◆ Exercise description: Write out the listing below again, precisely as it is given.
--- Exercise data Enclosed Below ---
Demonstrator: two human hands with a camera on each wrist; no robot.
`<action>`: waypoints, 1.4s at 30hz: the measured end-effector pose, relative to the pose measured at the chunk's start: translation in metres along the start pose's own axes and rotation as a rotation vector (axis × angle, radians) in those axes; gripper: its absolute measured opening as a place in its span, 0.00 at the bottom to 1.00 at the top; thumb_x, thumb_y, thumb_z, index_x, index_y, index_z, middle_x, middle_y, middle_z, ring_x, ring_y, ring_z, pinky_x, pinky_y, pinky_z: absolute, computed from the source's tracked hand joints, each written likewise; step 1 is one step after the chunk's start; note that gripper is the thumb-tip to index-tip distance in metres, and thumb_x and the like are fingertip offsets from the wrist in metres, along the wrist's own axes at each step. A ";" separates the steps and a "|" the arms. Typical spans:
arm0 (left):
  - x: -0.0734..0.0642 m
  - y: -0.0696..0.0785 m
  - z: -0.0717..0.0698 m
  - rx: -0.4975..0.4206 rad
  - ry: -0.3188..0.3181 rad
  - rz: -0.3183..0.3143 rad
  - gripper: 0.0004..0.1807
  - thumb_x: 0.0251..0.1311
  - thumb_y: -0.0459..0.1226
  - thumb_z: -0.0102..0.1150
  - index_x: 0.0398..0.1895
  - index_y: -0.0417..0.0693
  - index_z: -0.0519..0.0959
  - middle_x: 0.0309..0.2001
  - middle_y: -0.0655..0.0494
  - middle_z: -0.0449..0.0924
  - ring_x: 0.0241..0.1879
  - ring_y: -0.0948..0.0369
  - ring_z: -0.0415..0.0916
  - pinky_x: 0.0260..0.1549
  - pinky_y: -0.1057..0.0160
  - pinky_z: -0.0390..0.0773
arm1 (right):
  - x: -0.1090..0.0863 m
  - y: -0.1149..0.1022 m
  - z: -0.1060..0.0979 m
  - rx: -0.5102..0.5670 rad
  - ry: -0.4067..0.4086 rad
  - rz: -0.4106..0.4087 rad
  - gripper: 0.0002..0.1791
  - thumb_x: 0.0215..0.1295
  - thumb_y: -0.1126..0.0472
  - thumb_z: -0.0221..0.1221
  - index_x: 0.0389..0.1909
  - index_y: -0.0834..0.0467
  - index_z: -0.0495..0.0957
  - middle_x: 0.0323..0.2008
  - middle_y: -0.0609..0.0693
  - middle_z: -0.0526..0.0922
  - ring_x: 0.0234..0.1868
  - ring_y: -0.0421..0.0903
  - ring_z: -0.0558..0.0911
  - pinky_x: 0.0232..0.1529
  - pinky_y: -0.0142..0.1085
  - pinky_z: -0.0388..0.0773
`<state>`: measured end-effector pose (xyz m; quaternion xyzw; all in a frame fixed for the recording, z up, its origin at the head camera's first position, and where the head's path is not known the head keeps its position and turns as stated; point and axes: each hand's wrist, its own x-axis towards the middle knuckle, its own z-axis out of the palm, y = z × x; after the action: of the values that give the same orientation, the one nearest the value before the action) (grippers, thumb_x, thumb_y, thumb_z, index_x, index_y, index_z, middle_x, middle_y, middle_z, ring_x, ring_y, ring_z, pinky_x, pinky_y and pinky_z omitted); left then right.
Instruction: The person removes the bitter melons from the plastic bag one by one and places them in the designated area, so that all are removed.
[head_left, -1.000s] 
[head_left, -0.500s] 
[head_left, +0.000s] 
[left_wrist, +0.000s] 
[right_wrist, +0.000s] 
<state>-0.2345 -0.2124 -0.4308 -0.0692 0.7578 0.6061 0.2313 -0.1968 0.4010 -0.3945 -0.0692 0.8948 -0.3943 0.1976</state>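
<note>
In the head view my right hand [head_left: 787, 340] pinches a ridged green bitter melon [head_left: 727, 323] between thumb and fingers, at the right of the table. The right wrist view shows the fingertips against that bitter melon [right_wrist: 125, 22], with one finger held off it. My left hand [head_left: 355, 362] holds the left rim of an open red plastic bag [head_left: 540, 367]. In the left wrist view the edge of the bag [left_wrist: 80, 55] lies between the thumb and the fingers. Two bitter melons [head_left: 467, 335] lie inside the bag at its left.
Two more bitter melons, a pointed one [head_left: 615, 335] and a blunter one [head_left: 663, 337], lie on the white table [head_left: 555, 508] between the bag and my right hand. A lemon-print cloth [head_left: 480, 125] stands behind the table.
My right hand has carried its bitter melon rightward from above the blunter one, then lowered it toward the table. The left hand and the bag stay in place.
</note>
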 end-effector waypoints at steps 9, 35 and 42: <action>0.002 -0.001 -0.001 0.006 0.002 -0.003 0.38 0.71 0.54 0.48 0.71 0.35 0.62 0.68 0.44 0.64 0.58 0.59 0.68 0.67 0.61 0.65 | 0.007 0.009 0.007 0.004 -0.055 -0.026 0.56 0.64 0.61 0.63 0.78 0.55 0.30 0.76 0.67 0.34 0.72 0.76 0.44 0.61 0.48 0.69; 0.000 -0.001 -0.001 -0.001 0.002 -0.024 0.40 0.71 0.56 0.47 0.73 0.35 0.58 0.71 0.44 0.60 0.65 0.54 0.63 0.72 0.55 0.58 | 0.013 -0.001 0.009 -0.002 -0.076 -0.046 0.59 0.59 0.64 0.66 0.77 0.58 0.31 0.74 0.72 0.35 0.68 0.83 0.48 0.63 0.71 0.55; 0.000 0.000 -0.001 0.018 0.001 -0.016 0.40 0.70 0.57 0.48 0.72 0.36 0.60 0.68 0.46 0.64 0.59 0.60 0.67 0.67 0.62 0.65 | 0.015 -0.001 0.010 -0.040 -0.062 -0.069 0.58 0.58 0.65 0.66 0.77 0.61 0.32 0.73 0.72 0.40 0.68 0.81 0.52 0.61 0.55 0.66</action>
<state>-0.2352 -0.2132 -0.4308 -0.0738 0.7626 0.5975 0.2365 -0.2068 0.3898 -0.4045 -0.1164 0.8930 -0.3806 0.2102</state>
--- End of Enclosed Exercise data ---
◆ Output:
Demonstrator: two human hands with a camera on each wrist; no robot.
`<action>`: waypoints, 1.4s at 30hz: the measured end-effector pose, relative to the pose measured at the chunk's start: translation in metres along the start pose's own axes and rotation as a rotation vector (axis × angle, radians) in those axes; gripper: its absolute measured opening as a place in its span, 0.00 at the bottom to 1.00 at the top; thumb_x, thumb_y, thumb_z, index_x, index_y, index_z, middle_x, middle_y, middle_z, ring_x, ring_y, ring_z, pinky_x, pinky_y, pinky_z: absolute, computed from the source's tracked hand joints, each written likewise; step 1 is one step after the chunk's start; note that gripper is the thumb-tip to index-tip distance in metres, and thumb_x and the like are fingertip offsets from the wrist in metres, along the wrist's own axes at each step. A ";" separates the steps and a "|" the arms. Typical spans:
arm0 (left):
  - x: -0.0734..0.0642 m
  - y: -0.0696..0.0785 m
  - z: -0.0717..0.0698 m
  - rx: -0.4975..0.4206 rad
  - ry: -0.3188..0.3181 rad
  - rz: -0.3183..0.3143 rad
  - gripper: 0.0004..0.1807
  - thumb_x: 0.0251..0.1311
  - thumb_y: -0.0459..0.1226
  - thumb_z: -0.0102..0.1150
  - index_x: 0.0398..0.1895
  - index_y: -0.0417..0.0693
  - index_z: -0.0519..0.0959
  - middle_x: 0.0309..0.2001
  - middle_y: -0.0655..0.0494
  - middle_z: -0.0449..0.0924
  - ring_x: 0.0241..0.1879
  - ring_y: -0.0948..0.0369
  - ring_z: -0.0415..0.0916
  - pinky_x: 0.0260..0.1549
  - pinky_y: -0.1057..0.0160
  - pinky_z: -0.0390..0.0773
arm1 (right):
  - x: -0.1090..0.0863 m
  - y: -0.1149..0.1022 m
  - z: -0.1060..0.0979 m
  - rx: -0.5102..0.5670 rad
  - ry: -0.4067..0.4086 rad
  - rz: -0.4106..0.4087 rad
  - gripper: 0.0002..0.1791
  - thumb_x: 0.0215..0.1295
  - thumb_y: -0.1126..0.0472
  - thumb_z: -0.0221..0.1221
  - index_x: 0.0389..0.1909
  - index_y: -0.0834..0.0467
  - index_z: -0.0495..0.0957
  - middle_x: 0.0323..0.2008
  - middle_y: -0.0609..0.0693
  - middle_z: -0.0526..0.0922
  - ring_x: 0.0234..0.1868
  - ring_y: -0.0421..0.0903
  - ring_z: -0.0558..0.0911
  - pinky_x: 0.0232..0.1529
  - pinky_y: -0.0142..0.1085
  - pinky_z: -0.0388..0.0773
`<state>`: measured end-effector pose (xyz m; quaternion xyzw; all in a frame fixed for the recording, z up, its origin at the head camera's first position, and where the head's path is not known the head keeps its position and turns as stated; point and axes: each hand's wrist, its own x-axis towards the middle knuckle, its own z-axis out of the palm, y = z × x; after the action: of the values that give the same orientation, the one nearest the value before the action) (grippers, thumb_x, thumb_y, thumb_z, index_x, index_y, index_z, middle_x, middle_y, middle_z, ring_x, ring_y, ring_z, pinky_x, pinky_y and pinky_z omitted); left then right.
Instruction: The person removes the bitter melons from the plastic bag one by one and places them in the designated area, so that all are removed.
[head_left, -1.000s] 
[head_left, -0.500s] 
[head_left, +0.000s] 
[left_wrist, +0.000s] 
[right_wrist, +0.000s] 
<state>-0.2345 -0.2124 -0.4308 -0.0692 0.7578 0.6061 0.2313 -0.1968 0.4010 -0.3945 -0.0692 0.8948 -0.3943 0.1976</state>
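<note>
In the head view my right hand [head_left: 787, 340] pinches a ridged green bitter melon [head_left: 727, 323] between thumb and fingers, at the right of the table. The right wrist view shows the fingertips against that bitter melon [right_wrist: 125, 22], with one finger held off it. My left hand [head_left: 355, 362] holds the left rim of an open red plastic bag [head_left: 540, 367]. In the left wrist view the edge of the bag [left_wrist: 80, 55] lies between the thumb and the fingers. Two bitter melons [head_left: 467, 335] lie inside the bag at its left.
Two more bitter melons, a pointed one [head_left: 615, 335] and a blunter one [head_left: 663, 337], lie on the white table [head_left: 555, 508] between the bag and my right hand. A lemon-print cloth [head_left: 480, 125] stands behind the table.
My right hand has carried its bitter melon rightward from above the blunter one, then lowered it toward the table. The left hand and the bag stay in place.
</note>
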 end-effector waypoints at steps 9, 35 and 42: <action>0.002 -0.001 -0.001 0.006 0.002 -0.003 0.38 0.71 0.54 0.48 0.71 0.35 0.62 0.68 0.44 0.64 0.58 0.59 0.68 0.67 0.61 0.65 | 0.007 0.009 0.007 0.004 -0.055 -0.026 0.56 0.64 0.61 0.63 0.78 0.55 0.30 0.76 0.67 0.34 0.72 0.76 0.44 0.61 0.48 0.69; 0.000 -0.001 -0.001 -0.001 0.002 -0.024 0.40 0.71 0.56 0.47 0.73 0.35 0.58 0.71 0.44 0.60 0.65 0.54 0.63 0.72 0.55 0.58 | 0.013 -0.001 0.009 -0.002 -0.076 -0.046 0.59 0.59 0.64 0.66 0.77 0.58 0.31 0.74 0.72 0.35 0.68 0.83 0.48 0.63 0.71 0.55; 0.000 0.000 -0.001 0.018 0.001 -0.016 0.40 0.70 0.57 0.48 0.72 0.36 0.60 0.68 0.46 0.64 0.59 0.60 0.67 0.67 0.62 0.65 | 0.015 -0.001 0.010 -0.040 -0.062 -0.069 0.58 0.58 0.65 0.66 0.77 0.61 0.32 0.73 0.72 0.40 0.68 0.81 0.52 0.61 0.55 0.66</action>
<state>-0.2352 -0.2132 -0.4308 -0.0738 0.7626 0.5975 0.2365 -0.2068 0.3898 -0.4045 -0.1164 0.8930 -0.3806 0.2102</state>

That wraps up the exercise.